RIFORME

Province rimandate a settembre.
Da trovare un miliardo (all'anno)

La discussione del testo slitta a dopo la pausa estiva. Il Governo non ha ancora espresso il parere sugli emendamenti. Giorgis (Pd): "Segno di evidente difficoltà". Risorse necessarie per le nuove competenze. L'election day del 2024 non è del tutto escluso

Per la riforma delle Province è più facile trovare l’accordo tra maggioranza e opposizioni che non il miliardo indispensabile ogni anno al funzionamento gli enti territoriali, archiviando finalmente la nefasta legge Delrio. Se non è tutta una questione di risorse all’origine delle difficoltà attestate dai rallentamenti del lavori in commissione Affari Costituzionali del Senato e il rinvio dei lavori al prossimo 4 settembre, poco ci manca. Una sostanziale convergenza sulla bozza di testo, tra il centrodestra e il Partito democratico (i Cinquestelle si sono detti contrari fin dall’inizio), potrebbe condurre piuttosto agevolmente al varo della riforma in tempo per chiamare i cittadini al voto per gli organi provinciali nella stessa data delle europee e delle amministrative, così come delle regionali nel caso del Piemonte e di altre amministrazioni in scadenza il prossimo anno.

Prima, però, va risolta la questione della copertura finanziaria per le numerose competenze che le Province sono destinate in parte a riottenere dopo la finta abolizione prevista dalla legge che porta il nome dell’ex ministro dem Graziano Delrio, in parte attribuite ex novo trasferendole soprattutto dalle Regioni. Questione pregiudiziale per il Pd: “Un’eventuale riorganizzazione delle Province deve essere accompagnata e giustificata dall’attribuzione di nuove funzioni per rispondere alla domanda di servizi dei cittadini e alle esigenze legate alla loro gestione da parte delle amministrazioni locali più piccole”, aveva avvertito nel corso dei lavori in commissione il senatore torinese Andrea Giorgis.  

“È indispensabile la garanzia del Governo circa la copertura degli oneri finanziari, senza di quella non ci può essere né trasferimento delle materie, tantomeno un’elezione che darebbe organi a un ente impossibilitato a governare”, aggiunge oggi Giorgis non senza rimarcare un aspetto dell’iter che a detta del Pd “mostra le difficoltà del governo che ancora non si è espresso sui nostri emendamenti”.

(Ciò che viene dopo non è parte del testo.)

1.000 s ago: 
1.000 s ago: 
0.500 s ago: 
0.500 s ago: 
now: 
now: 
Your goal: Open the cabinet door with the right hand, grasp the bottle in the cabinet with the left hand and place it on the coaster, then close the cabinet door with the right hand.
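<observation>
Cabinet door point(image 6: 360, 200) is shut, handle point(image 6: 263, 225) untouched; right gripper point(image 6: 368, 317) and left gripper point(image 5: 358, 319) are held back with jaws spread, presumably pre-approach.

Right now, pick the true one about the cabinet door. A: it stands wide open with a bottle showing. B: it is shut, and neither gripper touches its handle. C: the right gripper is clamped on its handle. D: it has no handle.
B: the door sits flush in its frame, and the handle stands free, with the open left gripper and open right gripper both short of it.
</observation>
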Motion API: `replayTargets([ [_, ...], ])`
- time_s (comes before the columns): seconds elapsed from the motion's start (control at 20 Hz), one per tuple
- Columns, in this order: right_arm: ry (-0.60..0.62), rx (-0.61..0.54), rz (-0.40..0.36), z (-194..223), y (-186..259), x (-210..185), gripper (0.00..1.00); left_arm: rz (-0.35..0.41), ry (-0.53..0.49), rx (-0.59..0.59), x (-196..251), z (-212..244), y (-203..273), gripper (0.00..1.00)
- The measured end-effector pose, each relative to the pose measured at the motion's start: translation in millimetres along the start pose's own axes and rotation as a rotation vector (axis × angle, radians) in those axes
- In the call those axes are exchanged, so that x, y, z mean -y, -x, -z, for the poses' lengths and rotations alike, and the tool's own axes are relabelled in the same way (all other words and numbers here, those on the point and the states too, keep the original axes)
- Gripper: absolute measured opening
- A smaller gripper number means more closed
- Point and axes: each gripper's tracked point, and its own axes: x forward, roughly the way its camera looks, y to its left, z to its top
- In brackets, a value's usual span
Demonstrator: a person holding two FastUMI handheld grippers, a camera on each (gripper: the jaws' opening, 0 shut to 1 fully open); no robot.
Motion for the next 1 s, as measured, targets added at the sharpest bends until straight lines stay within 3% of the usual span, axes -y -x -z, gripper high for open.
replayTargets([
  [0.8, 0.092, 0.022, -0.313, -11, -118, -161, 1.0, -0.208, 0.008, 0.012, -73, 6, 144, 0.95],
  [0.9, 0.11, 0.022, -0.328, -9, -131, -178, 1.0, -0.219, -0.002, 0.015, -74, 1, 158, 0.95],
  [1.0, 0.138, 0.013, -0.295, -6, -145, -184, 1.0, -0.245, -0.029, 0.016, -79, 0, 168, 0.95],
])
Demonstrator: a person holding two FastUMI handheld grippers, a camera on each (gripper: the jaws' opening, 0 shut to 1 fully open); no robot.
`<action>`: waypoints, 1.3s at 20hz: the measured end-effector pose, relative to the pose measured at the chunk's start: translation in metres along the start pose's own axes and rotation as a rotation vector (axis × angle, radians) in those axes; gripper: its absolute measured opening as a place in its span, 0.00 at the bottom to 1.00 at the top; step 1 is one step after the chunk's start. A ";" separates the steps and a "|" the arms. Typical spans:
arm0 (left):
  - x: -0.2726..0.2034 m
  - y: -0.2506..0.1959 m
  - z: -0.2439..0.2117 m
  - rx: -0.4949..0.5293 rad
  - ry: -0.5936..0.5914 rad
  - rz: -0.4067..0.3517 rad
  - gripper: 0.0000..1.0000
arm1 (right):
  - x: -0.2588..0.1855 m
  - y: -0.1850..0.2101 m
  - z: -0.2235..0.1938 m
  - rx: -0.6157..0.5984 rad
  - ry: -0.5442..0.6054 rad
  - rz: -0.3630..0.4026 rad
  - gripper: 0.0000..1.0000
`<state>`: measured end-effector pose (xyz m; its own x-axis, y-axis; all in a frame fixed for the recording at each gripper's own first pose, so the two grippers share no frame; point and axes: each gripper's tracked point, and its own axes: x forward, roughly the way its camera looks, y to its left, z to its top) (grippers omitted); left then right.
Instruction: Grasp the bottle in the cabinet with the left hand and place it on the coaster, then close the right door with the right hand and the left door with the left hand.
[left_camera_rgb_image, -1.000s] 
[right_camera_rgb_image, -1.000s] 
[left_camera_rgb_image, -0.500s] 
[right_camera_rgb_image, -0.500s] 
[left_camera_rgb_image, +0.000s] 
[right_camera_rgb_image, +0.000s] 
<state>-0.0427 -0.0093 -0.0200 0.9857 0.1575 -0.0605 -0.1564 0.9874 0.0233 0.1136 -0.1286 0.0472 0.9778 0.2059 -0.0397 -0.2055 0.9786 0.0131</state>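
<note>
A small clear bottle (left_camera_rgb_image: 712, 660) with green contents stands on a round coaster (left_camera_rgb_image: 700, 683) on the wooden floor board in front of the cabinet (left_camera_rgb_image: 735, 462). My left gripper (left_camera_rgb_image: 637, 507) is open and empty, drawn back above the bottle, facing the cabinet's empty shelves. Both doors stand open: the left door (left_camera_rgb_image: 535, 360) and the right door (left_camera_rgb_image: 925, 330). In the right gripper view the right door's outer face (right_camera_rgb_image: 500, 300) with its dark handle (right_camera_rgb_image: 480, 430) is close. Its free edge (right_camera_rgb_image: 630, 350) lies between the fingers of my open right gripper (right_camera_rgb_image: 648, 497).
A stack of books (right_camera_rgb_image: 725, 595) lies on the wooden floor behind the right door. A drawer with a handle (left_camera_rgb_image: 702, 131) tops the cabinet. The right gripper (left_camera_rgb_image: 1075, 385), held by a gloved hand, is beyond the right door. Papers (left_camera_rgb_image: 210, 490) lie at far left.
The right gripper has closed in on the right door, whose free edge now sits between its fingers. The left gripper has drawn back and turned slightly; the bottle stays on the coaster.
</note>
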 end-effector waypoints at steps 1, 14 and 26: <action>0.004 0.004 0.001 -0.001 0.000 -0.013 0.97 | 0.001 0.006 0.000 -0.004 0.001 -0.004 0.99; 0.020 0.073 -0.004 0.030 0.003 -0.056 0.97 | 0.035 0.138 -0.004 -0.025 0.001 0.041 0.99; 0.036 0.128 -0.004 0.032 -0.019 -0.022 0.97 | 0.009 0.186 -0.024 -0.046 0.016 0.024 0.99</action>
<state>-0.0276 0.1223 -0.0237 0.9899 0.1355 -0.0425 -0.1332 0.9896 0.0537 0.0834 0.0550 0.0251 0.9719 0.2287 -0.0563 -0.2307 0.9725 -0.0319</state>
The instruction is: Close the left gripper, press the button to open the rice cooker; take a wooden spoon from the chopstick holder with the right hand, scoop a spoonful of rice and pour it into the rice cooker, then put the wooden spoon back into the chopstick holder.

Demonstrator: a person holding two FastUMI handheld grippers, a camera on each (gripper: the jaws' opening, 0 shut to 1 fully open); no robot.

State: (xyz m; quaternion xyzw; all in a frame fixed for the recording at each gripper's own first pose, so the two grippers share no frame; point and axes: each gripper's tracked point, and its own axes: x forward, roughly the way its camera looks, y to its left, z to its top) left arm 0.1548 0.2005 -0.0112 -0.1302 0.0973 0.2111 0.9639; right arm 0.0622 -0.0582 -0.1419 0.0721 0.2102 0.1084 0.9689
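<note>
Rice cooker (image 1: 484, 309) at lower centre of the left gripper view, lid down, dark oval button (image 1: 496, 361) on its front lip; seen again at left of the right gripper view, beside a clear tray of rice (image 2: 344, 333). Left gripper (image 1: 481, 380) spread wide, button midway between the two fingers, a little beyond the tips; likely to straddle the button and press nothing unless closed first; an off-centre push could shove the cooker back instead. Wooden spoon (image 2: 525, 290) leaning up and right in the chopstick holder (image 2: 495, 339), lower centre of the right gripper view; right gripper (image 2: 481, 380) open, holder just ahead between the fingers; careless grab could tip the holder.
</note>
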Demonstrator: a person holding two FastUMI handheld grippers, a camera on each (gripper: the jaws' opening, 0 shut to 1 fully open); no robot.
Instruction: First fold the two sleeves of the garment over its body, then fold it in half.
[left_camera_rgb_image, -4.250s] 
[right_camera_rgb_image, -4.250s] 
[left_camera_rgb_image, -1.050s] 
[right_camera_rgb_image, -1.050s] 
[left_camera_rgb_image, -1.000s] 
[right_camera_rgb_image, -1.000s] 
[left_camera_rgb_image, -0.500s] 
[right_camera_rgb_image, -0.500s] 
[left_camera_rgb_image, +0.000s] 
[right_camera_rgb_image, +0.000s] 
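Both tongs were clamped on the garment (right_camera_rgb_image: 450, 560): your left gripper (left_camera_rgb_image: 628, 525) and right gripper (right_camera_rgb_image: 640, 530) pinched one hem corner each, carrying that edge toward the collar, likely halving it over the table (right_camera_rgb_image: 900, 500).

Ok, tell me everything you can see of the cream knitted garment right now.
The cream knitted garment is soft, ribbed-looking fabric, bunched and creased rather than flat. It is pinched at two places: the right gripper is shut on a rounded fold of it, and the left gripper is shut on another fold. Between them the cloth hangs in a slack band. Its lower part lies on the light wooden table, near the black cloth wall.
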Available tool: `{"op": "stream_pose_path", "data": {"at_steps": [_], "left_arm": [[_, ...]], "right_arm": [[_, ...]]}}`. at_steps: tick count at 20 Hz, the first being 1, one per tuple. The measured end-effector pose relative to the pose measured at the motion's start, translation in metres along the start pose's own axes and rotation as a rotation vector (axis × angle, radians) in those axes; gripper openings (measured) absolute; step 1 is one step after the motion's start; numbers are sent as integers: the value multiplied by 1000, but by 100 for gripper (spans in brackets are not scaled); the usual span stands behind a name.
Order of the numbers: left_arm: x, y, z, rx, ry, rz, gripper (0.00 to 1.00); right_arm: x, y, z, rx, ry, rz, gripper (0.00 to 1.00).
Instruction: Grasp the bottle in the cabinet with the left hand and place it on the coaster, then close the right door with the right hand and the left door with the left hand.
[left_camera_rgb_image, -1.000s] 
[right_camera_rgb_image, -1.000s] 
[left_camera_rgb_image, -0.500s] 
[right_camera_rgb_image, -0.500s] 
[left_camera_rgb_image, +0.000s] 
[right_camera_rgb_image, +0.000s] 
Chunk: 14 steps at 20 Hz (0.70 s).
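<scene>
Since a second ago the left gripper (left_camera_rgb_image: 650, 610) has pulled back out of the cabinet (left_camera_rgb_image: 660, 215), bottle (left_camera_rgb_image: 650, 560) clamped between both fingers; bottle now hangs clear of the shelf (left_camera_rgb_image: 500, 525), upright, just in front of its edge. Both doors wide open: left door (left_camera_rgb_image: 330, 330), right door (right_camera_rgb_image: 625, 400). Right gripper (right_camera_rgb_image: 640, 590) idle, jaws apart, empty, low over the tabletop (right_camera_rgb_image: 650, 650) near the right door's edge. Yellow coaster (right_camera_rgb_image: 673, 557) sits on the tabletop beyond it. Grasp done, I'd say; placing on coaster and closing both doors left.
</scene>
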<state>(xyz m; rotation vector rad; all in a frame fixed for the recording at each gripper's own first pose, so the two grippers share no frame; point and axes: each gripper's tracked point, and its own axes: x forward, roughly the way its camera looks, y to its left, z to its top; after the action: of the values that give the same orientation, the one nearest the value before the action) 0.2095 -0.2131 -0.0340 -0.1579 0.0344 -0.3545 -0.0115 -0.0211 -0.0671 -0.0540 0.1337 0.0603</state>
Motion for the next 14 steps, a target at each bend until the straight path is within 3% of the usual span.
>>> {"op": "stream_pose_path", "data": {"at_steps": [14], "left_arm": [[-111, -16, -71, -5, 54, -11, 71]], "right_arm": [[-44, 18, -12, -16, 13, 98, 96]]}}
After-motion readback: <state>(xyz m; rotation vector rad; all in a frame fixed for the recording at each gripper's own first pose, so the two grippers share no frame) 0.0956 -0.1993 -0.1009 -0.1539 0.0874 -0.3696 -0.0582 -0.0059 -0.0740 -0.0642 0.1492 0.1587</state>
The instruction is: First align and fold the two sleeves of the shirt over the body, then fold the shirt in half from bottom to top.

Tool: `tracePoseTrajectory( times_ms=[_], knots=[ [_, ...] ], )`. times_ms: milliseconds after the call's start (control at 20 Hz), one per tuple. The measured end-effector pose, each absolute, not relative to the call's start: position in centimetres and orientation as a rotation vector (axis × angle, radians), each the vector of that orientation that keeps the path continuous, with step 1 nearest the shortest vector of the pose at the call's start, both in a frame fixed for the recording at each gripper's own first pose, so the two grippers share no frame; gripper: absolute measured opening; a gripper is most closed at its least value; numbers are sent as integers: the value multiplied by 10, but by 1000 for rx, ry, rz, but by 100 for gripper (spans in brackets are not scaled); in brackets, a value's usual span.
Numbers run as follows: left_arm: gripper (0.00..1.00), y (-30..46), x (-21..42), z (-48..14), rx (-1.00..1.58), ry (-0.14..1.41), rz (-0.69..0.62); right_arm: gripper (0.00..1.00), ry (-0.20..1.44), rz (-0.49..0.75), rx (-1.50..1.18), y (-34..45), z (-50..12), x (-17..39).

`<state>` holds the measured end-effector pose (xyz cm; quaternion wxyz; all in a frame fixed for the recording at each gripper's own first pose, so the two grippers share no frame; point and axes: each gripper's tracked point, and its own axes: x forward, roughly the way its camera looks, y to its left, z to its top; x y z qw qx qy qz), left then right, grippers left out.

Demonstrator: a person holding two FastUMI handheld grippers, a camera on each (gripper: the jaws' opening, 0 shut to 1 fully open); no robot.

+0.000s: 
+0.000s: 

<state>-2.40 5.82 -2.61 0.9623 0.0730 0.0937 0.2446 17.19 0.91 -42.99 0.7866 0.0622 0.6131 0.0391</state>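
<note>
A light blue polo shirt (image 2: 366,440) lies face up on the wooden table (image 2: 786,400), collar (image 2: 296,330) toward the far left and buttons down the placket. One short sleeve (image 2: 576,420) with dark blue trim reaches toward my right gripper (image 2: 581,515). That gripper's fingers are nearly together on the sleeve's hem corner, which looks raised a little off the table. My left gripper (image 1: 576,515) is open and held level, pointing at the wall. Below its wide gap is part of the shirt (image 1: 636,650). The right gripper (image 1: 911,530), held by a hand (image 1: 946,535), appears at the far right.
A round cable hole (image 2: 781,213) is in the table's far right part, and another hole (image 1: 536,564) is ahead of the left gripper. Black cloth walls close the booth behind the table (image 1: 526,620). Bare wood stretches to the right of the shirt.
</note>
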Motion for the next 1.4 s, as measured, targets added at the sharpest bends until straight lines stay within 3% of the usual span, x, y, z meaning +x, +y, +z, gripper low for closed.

Dietro lo spostamento a dopo la pausa estiva del pronunciamento sulle proposte di modifica avanzate dall’opposizione, quest’ultima vede proprio la difficoltà a trovare e mettere nero su bianco quel miliardo da assicurare strutturalmente e quindi ogni anno, necessario a far funzionare le resuscitate Province. Non sarebbero, infatti, molte le istanze di modifica al testo che reintroduce l’elezione diretta, quindi da parte dei cittadini e non più col voto ponderato dei Comuni, del presidente e dei consiglieri (con un massimo di due voti di preferenza, rispettano la parità di genere), così come la ripartizione del territorio in collegi il cui numero varia a tre a otto in base alla popolazione.

Leggi qui il testo in discussione

Un punto di attrito probabilmente persisterà nella soglia per evitare il ballottaggio indicata nel 40%, mentre dal centrosinistra si punta a mantenere la quota oggi in vigore nei Comuni del 50, intravvedendo nella ricerca di evitare il secondo turno la consapevolezza del centrodestra di riportare al voto dopo sue settimane i propri elettori. Questioni che da ambienti del Pd si fa notare come possano essere superabili, mentre il fronte dem resta irremovibile sul tema della copertura finanziaria. Governo, rappresentato nell’iter in commissione dal sottosegretario all’Interno Wanda Ferro), e maggioranza sono attesi dunque alla ripresa dei lavori, il 4 settembre quando dovrà concludersi la discussione generale sugli emendamenti, ma soprattutto dovrà arrivare la risposta sulle risorse finanziarie. E se la risposta sarà quella attesa dall’opposizione è lo stesso Pd a riconoscere che “si fa in fretta a accelerare, potendo arrivare in tempo per l’election day”.